Vectores típicos de ataque en Linux:
- Explotación de fallos en demonios (por ejemplo, vulnerabilidades en OpenSSH o Exim).
- Infección de dispositivos IoT con contraseñas débiles y puertos abiertos.
- Inserción de rootkits que ocultan procesos y conexiones de red.
- Uso de repositorios de paquetes comprometidos o scripts de instalación maliciosos.
- Botnets construidos sobre servidores Linux capturados, que se usan para ataques DDoS.
Un ejemplo es el botnet Mirai, que aprovechó contraseñas por defecto en dispositivos de red, o los recientes exploits en servidores de correo. La particularidad de los ataques a Linux es que suelen dirigirse más a la infraestructura y a servidores que a equipos personales.
¿Cómo funcionan los virus en macOS?
Apple evitó durante mucho tiempo infecciones masivas, pero el aumento de popularidad de Mac convirtió al sistema en un objetivo para atacantes. Hoy macOS afronta amenazas variadas —desde troyanos hasta software publicitario—. La situación se complica porque muchos usuarios todavía creen que Mac es completamente seguro e ignoran actualizaciones y antivirus.
Principales vectores de ataque en macOS:
- Infección mediante instaladores falsos de aplicaciones populares.
- Explotación de vulnerabilidades en el navegador Safari y componentes asociados.
- Troyanos que se propagan a través de software pirateado.
- Ataques al sistema Gatekeeper y omisión de la verificación de firmas de aplicaciones.
- Uso de backdoors multiplataforma (por ejemplo, escritos en Java o Python).
Un caso emblemático es el troyano Flashback, que mediante una vulnerabilidad en Java infectó a más de 600 000 Mac en todo el mundo. Campañas más recientes, como Silver Sparrow, demostraron que los atacantes adaptan activamente sus herramientas a la arquitectura Apple Silicon (M1, M2).
Comparación de puntos débiles de Windows, Linux y macOS
Para entender las diferencias en el funcionamiento del malware en distintas OS, es útil comparar los puntos débiles:
- Windows: alta cuota de mercado, versiones obsoletas sin actualizaciones, abundancia de vulnerabilidades en componentes antiguos, costumbre de los usuarios de ejecutar archivos sospechosos.

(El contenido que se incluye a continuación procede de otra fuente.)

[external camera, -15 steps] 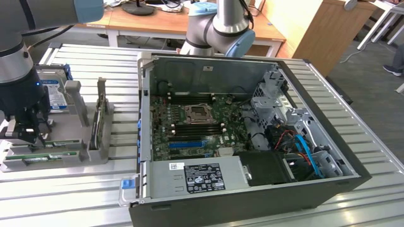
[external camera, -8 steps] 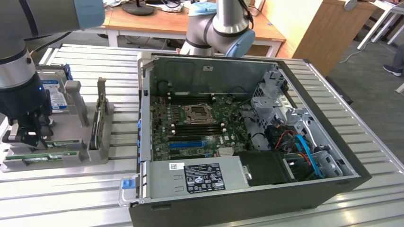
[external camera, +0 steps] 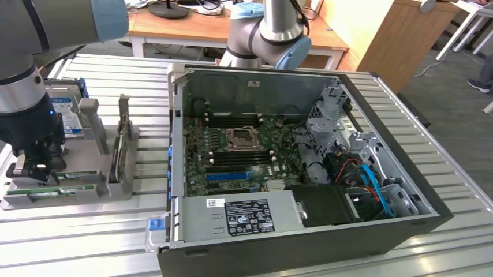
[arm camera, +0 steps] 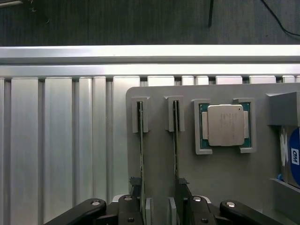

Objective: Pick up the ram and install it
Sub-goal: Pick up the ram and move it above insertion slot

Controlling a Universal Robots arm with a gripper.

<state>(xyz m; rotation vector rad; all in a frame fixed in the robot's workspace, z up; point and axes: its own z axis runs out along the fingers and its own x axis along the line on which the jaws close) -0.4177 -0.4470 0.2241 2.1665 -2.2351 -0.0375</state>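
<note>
In the exterior view the arm reaches down at the exterior view's left, and its gripper (external camera: pixel 34 170) is low over a grey holder (external camera: pixel 115 173) on the slatted metal table (external camera: pixel 77 242). Two green ram sticks (external camera: pixel 77 173) stand on edge in the holder's slots right beside the gripper, and neither is lifted. A hard drive (external camera: pixel 66 115) with a blue label stands behind the arm. To the exterior view's right lies an open computer case (external camera: pixel 269 254), its green main board (external camera: pixel 231 161) showing. In the wrist view the ram sticks (arm camera: pixel 141 145) appear edge-on as two thin parallel lines, each seated in a slot of the holder (arm camera: pixel 220 183). The gripper (arm camera: pixel 159 187) has its jaws spread wide and holds nothing. The two sticks lie between its fingertips (arm camera: pixel 136 185), one tip just outside each stick; whether the tips touch them cannot be told. A square silver processor (arm camera: pixel 225 124) lies in its own recess beside the sticks, with the hard drive (arm camera: pixel 293 157) beyond it.
</note>
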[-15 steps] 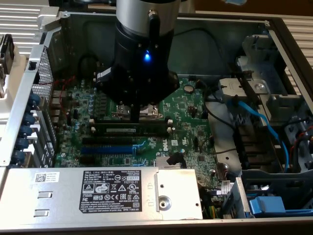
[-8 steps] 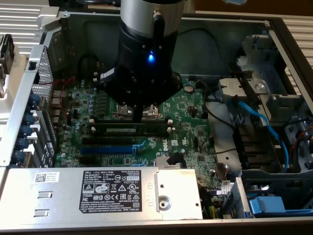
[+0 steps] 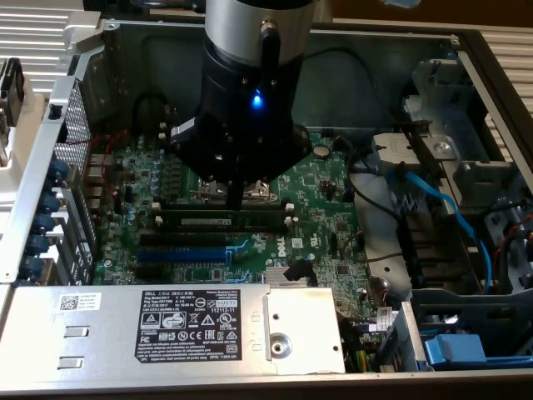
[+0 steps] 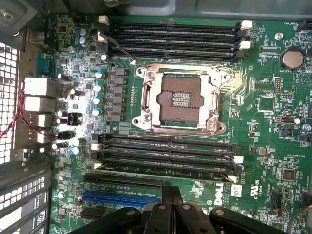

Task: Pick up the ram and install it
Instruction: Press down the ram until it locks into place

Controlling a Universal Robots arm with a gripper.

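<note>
Closed, empty fingers hover above the ram seated between white-clipped slots, chassis walls well apart

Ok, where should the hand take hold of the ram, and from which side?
Grip the ram mid-length on its top edge, pinching its two flat faces, coming straight down from above. It stands on edge among the black slots, so only that upper edge looks free.
</note>
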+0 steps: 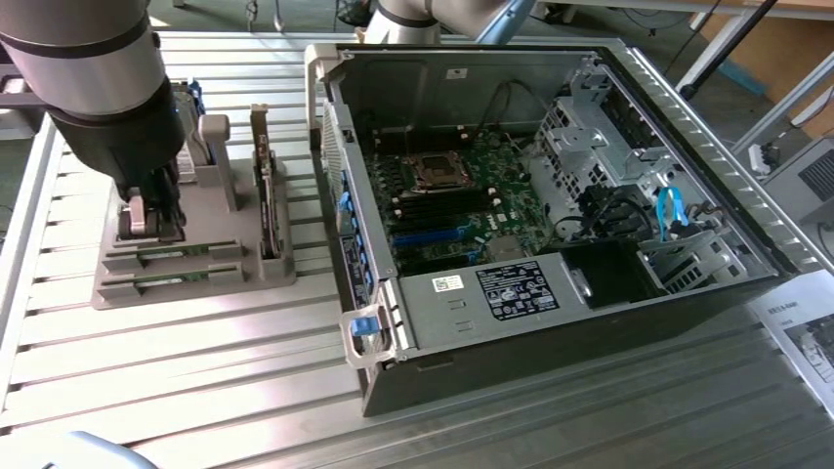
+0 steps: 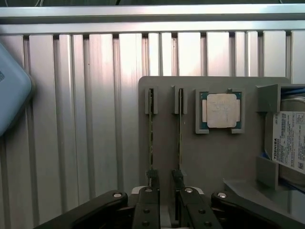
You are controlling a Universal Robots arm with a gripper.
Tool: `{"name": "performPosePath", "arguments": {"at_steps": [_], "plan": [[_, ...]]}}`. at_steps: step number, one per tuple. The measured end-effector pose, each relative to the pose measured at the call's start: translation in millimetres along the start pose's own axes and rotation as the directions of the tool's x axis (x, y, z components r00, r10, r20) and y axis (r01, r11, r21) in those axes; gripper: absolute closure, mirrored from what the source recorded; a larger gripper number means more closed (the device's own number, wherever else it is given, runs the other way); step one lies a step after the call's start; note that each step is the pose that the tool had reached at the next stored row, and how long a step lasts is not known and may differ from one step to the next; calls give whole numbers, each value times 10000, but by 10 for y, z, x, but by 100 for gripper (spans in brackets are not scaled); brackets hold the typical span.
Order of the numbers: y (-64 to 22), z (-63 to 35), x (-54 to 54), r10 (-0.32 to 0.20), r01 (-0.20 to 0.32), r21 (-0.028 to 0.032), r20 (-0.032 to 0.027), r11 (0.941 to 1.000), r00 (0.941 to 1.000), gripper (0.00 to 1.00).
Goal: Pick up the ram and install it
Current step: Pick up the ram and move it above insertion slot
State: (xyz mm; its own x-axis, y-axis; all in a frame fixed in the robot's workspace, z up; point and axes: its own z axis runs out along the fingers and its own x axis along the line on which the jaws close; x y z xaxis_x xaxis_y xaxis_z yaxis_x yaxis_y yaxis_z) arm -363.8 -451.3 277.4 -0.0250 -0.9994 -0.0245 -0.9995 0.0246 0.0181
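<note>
The gripper (image 2: 164,183) is wide open, holding nothing, at the ends of the ram (image 2: 151,129) and a second stick (image 2: 180,129), both on edge in slots of the grey holder (image 2: 214,157). The drive (image 2: 288,140) label reads TOSHIBA.

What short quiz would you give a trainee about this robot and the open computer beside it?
1. True or false: the two thin green ram sticks already sit inside the open black computer case.
2. What lies in the square recess of the grey plastic holder tray? A) a square silver-topped processor chip; B) a fan; C) a screwdriver.
3. Are the jaws open or shut?
Key: 1 false, they stand in the tray; 2 A; 3 open.
</note>
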Motion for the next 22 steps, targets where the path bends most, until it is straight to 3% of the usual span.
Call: {"name": "performPosePath", "arguments": {"at_steps": [11,22], "plan": [[-3,165,4,-2,2,51,1,10000,10000,76],[-5,166,41,-1,1,52,2,10000,10000,76]]}}
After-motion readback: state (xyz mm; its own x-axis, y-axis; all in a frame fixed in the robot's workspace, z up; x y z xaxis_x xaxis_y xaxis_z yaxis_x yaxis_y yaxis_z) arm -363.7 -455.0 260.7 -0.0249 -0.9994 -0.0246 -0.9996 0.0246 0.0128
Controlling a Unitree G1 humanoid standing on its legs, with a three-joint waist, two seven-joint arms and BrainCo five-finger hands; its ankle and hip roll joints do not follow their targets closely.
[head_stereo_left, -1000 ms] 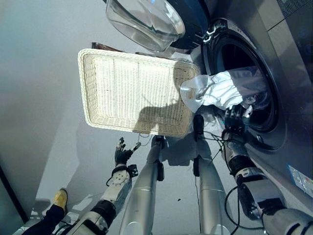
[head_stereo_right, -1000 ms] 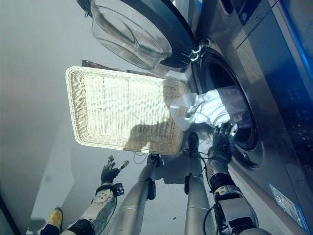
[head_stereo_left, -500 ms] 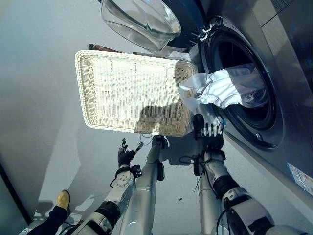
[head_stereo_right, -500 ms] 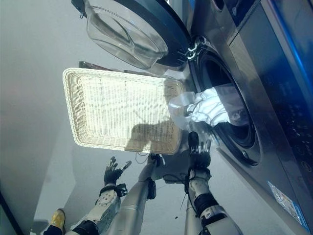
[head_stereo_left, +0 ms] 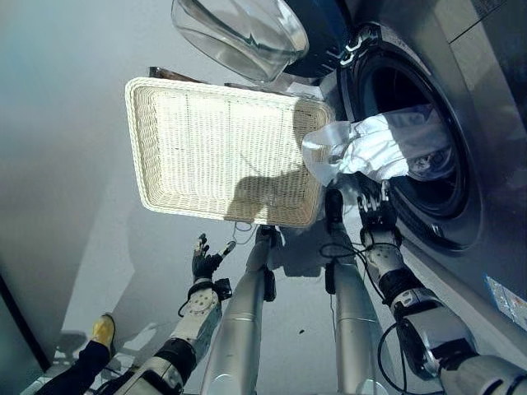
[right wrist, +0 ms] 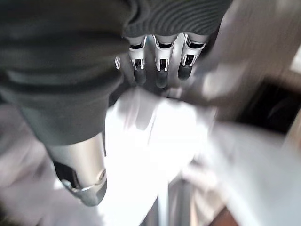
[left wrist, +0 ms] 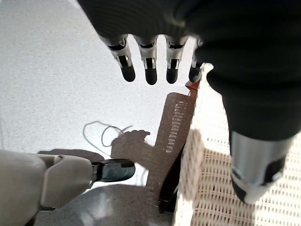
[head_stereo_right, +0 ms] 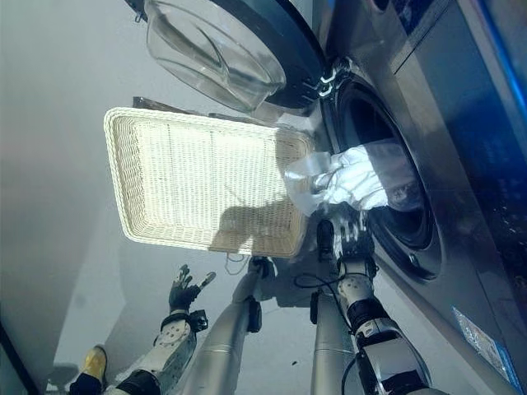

- Linux: el riesgo principal está en servidores y dispositivos IoT, donde errores de configuración y puertos abiertos hacen al sistema vulnerable. Las distribuciones domésticas se infectan con menos frecuencia, pero no están totalmente protegidas.
- macOS: la ilusión de seguridad y la infravaloración de las amenazas por parte de los usuarios. Vulnerabilidades en aplicaciones de terceros y la posibilidad de eludir las protecciones integradas ofrecen puntos de entrada a los atacantes.
En común permanece una cosa: el eslabón más débil suele ser la persona que ejecuta un archivo dudoso, usa configuraciones inseguras o ignora las actualizaciones.
Conclusión
El mito de que Linux y macOS no se infectan por virus tiene sus raíces en los años 90, cuando Windows era el objetivo principal de los ataques. Pero la situación cambió hace tiempo: el malware moderno se desarrolla para todas las plataformas populares y los ciberdelincuentes se adaptan a cualquier audiencia. La diferencia está en la escala y el carácter de los ataques: Windows sufre más en el segmento de usuarios domésticos, Linux en el ámbito de servidores e IoT, y macOS se vuelve cada vez más objetivo a medida que crece su popularidad.
Por eso cualquier usuario, independientemente del sistema operativo elegido, debe recordar: la seguridad no depende solo de la arquitectura del sistema, sino también de las actualizaciones, la atención y una configuración adecuada. Descuidar los antivirus, las copias de seguridad y las reglas básicas de higiene es peligroso en cualquier plataforma. El mundo de las amenazas cibernéticas hace tiempo que superó los límites de una sola familia de sistemas operativos, y hoy la clave para protegerse no está en los mitos, sino en la disciplina digital consciente.